BLAH BLAH BLACK SHEEP
But here's a handy hint: If the show is The Splendid Life of Lindsay, gush about how sublimely sophisticated she is. If it's The 25 Tackiest Celebs, moan that she's so resolutely skanky you'd need ice tongs to even shake her hand. But please don't say anything you really can't live with. In one pre-taped interview, I gurgled that TOM CRUISE "is up there in the pantheon with the great old-time stars." I instantly regretted the comment and pleaded with them to take it out, saying I'd been embarrassingly hyperbolic and would be deeply ashamed of myself if that quote actually ran. They said, "OK, no problem," but not only did they leave it in, it was the very first soundbite in the show! Which has now run for three years!
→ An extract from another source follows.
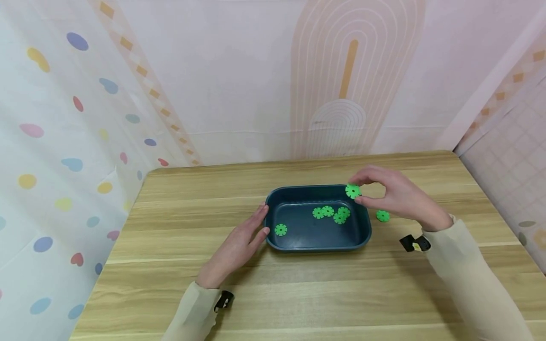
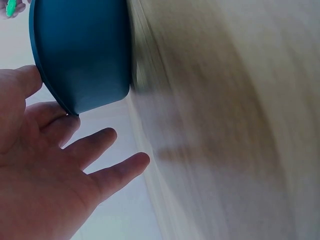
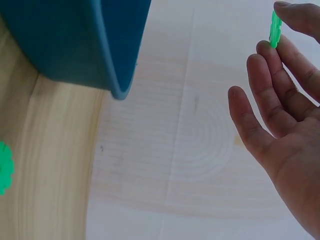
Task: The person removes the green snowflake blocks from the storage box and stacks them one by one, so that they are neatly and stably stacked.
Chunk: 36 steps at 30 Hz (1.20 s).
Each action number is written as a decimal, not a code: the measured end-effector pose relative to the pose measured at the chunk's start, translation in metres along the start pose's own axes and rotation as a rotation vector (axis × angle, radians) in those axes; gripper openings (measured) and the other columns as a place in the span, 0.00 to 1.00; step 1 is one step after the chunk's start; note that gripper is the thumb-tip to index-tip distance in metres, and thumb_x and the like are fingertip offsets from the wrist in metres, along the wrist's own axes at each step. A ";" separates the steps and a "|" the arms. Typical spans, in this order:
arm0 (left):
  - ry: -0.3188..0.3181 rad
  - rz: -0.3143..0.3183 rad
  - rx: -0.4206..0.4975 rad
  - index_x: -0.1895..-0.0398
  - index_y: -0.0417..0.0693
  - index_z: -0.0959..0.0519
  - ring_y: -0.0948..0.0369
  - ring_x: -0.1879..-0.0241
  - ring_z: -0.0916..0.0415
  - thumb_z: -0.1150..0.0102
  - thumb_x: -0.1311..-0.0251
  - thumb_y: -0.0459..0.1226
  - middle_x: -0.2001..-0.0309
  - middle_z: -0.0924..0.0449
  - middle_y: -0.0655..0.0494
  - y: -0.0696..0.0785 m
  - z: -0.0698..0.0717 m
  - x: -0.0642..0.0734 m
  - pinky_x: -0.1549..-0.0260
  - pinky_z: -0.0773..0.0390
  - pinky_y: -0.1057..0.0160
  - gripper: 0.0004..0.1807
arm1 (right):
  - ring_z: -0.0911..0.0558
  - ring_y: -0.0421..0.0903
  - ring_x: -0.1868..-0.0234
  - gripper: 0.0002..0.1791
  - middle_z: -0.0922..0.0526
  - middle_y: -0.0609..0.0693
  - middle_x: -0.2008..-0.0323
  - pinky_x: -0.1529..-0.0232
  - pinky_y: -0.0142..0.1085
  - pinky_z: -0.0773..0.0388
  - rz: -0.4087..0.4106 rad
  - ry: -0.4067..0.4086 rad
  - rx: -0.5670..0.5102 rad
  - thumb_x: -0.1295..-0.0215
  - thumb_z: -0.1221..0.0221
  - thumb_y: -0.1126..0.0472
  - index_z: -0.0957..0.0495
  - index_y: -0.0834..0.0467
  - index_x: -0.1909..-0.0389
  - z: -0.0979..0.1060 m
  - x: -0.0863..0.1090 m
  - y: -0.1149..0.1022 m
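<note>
A dark blue rectangular tray [image 1: 317, 250] stands on the table. Several green notched plastic discs lie in it, one lone disc [image 1: 280, 229] at the left and the others grouped at the right. My left hand [image 1: 234, 248] touches the tray's left end with fingers extended; in the left wrist view its thumb and index finger are at the rim. Above the tray's back right corner, my right hand [image 1: 392, 196] pinches a green notched disc [image 1: 352, 191] with a hole at its centre, between thumb and fingertips. The right wrist view shows this disc edge-on.
Another green disc [image 1: 383, 216] lies on the wooden table [image 1: 192, 227] just right of the tray, below my right hand. A patterned curtain [image 1: 239, 85] hangs behind the table's back edge and along the left side.
</note>
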<state>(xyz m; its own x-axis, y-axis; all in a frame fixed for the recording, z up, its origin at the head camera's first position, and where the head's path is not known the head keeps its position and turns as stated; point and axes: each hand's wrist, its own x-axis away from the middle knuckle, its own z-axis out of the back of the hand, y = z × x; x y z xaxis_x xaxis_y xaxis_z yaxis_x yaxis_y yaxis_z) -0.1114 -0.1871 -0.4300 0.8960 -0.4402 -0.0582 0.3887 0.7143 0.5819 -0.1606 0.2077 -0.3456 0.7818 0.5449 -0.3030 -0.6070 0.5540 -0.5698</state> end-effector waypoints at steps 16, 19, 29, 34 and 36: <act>0.002 -0.004 0.001 0.17 0.46 0.45 0.55 0.21 0.49 0.52 0.18 0.46 0.18 0.50 0.52 0.000 0.001 0.001 0.26 0.41 0.47 0.33 | 0.21 0.40 0.51 0.20 0.15 0.45 0.50 0.47 0.22 0.27 0.014 0.079 -0.013 0.40 0.28 0.70 0.15 0.55 0.47 0.008 0.023 0.017; 0.000 -0.002 0.002 0.17 0.47 0.45 0.55 0.21 0.49 0.52 0.18 0.46 0.18 0.50 0.53 0.000 0.001 0.001 0.26 0.41 0.47 0.33 | 0.21 0.39 0.52 0.21 0.15 0.44 0.51 0.47 0.23 0.27 0.008 0.086 -0.026 0.41 0.27 0.70 0.15 0.55 0.47 0.008 0.028 0.021; 0.002 -0.001 -0.005 0.17 0.46 0.45 0.54 0.21 0.48 0.53 0.18 0.46 0.18 0.50 0.51 0.001 0.002 0.002 0.26 0.41 0.46 0.33 | 0.20 0.39 0.53 0.19 0.15 0.45 0.53 0.49 0.22 0.27 -0.046 0.110 -0.025 0.41 0.27 0.70 0.15 0.56 0.49 0.007 0.042 0.033; -0.001 0.012 0.001 0.17 0.48 0.46 0.54 0.21 0.48 0.53 0.18 0.47 0.18 0.50 0.52 0.002 0.002 0.003 0.26 0.41 0.46 0.33 | 0.20 0.40 0.54 0.20 0.15 0.45 0.53 0.50 0.22 0.26 -0.045 0.104 -0.002 0.42 0.26 0.70 0.15 0.56 0.49 0.006 0.048 0.041; -0.001 0.014 0.002 0.17 0.48 0.46 0.54 0.21 0.48 0.53 0.18 0.47 0.18 0.50 0.52 0.002 0.002 0.003 0.26 0.41 0.46 0.33 | 0.20 0.40 0.54 0.20 0.15 0.45 0.53 0.51 0.22 0.25 -0.031 0.095 0.020 0.42 0.26 0.70 0.15 0.57 0.48 0.005 0.051 0.044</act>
<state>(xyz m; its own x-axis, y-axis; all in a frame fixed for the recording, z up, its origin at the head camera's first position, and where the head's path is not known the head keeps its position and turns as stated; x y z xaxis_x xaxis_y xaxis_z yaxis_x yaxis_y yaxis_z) -0.1083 -0.1883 -0.4276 0.9011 -0.4309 -0.0490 0.3757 0.7192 0.5845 -0.1482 0.2630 -0.3826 0.8098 0.4653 -0.3574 -0.5841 0.5824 -0.5654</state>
But sooner or later you don't have to worry about mishaps like that because they won't want you at all. On the road to chopping your monologues into monosyllables, these shows eventually decide you don't even merit getting booked and canceled anymore. Your having been so good for so long means that one mild trip-up can seem catastrophic. It doesn't matter that you did 40 fabulous appearances in a row for them. If you then come in with one unamazing one, whether it's the result of dental surgery, a brain tumor, or a dull topic, you're off their list for at least the next decade.

There are other limits to your stardom too. If you're on one series a lot, the channel heads won't let you do too many others because they feel each show should have its own talent pool. But then they suddenly decide they don't want you on that one series anymore either because specific talent shouldn't be too associated with any one program. All at once, every producer in town decides you're overexposed and simultaneously drops you without even telling you. There is no consideration, gratitude, or apology—you are simply as over as a volunteer at ground zero. You're abruptly fired from a charity gig, blackballed from helping their struggling asses fill airtime without compensation—and your biggest crime was that you were so good at it that everyone wanted you!

Why did you do it? Because it can be enormously intoxicating, especially when the process clicks and you actually get on and don't humiliate yourself. In those cases, the chance to be a human bobblehead can be even more addictive than heroin or Swedish fish. In fact, I got so hooked on the instant gratification of it all that when the offers dried up, I started calling around, begging to be put on again. The result was something never allowed on these shows—dead silence.

But suddenly, by some cable miracle, I got sizzling again. Countdown With Keith Olbermann and other MSNBC shows can't seem to get enough of my blathering skills, and I'm absolutely loving having a second wave of head time. I'm a superstar for the next three and a half minutes! But wait, the other line's ringing . . .


Web extra: The low-level celebrities coming out of the woodwork to say they might be the father of Anna Nicole Smith's baby are providing an onging gossip saga that's both sad and hilarious. The whole crazy scandal should be turned into an even worse version of Mama Mia! ("Which one of you three dingbats is my father?") I've even heard sick murmurs suggesting that Anna Nicole's departed son could be the father! Aren't they confusing this with Susan Sontag? And there's also the theory that her dead husband may have left his sperm in a jar. Wouldn't she have rather he left the keys to the safe? While we're wondering, let me throw my own hat into this perverse ring: I think I might be the father too! (Yes, Anna Nicole was that promiscuous.) Oh, wait the kid might not be worth all that money after all? OK, count me out. Not the father. Nope, not at all.

         Other topical thoughts: Even if Dannielynn doesn't get the dough, won't she eventually nab the world's most whopping book deal? Don't you love all the media critiquing the key players picking at the corpse of Anna Nicole? Aren't they doing the same? Does that include me? Will Zsa Zsa suddenly think, "Gosh, darling, I hope that fake prince hasn't impregnated me too!?? Doesn't Anna's Svengali/hanger-on Howard K. Stern remind you just a tad of David Gest? Whose hate is more valid—Stern's for Anna Nicole mother or Anna Nicole's sister for Anna Nicole? And, finally, will Elton John now have to update "Candle in the Wind"?